The problem> Ignoring every picture, return the lines of the listing below word for word, from the line that holds "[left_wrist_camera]" through the line that holds "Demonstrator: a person".
━━━━━━━━━━━━━━━━━━━━━━━━━━━━━━
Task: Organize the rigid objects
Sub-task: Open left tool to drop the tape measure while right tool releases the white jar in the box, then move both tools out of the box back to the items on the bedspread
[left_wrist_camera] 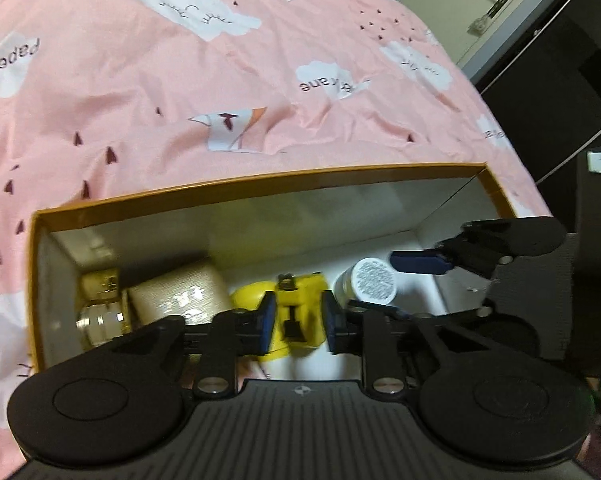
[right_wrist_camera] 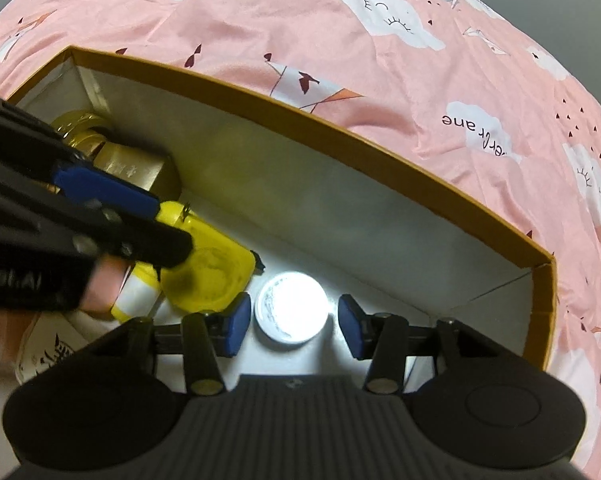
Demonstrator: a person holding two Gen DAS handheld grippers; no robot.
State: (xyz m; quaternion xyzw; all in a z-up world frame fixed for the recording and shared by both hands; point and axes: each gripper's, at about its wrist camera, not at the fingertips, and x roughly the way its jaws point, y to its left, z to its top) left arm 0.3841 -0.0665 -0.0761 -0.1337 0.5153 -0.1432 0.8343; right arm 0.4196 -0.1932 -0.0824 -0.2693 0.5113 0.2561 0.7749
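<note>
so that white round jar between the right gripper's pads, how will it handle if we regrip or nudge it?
The white jar looks rigid, so the right gripper probably won't deform it. Its smooth round wall may slip or spin between the flat pads. It stands upright in the box; tipped over, it would likely roll toward the yellow container.

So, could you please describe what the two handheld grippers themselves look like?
Both the left gripper and right gripper have a matte black ribbed body, two round black discs at the base, black linkage arms with silver screws, and blue pads on the fingers. No cables show.
</note>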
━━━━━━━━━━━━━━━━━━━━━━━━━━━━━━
Exercise result>
[left_wrist_camera] 
[right_wrist_camera] 
Demonstrator: a person holding two Gen DAS handheld grippers; no robot.

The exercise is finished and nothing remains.